The Study: A subset of low-grade (~10%) and high-grade gliomas (<5%) have BRAF V600E mutations, and these typically occur in IDH wild type tumors. ROAR is a single-arm phase 2 basket trial of patients with recurrent or progressive BRAF V600E mutated low and high grade glioma. There were 45 high grade gliomas (including 31 GBMs) and 13 low grade gliomas. Patients were treated with the dabrafenib (a BRAF inhibitor) and trametinib (a MEK inhibitor) to provide dual blockade of the constitutively activated MAPK pathway.
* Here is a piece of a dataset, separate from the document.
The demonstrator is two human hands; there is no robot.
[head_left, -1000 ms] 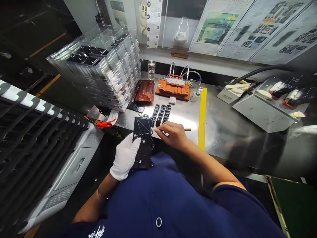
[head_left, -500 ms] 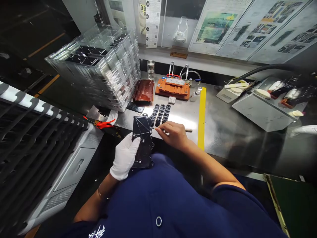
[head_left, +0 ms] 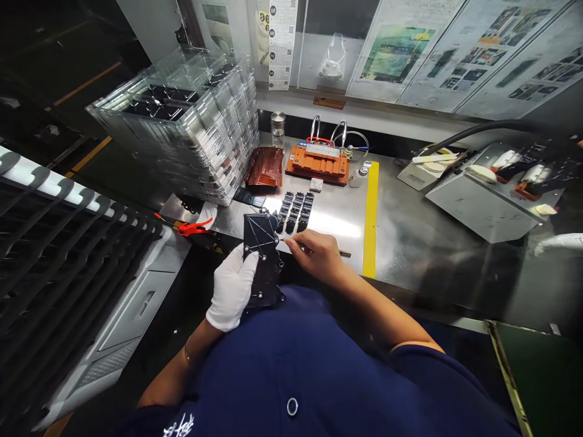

Among those with HGG, the response rate (complete and partial) was 33%. Among those with LGG, the response rate (complete, partial, and minor) was 69%. Median PFS was 3.8 months and median OS was 17.6 months among those with HGG, while median PFS and OS were not reached among those with LGG. With these results, we may see BRAF targeted therapy as a future option for some recurrent and refractory gliomas. However, more trials are needed to know 1) if dual MAPK inhibition is as good as other therapies for progressive glioma or 2) if dual MAPK inhibition could be used in earlier lines of therapy.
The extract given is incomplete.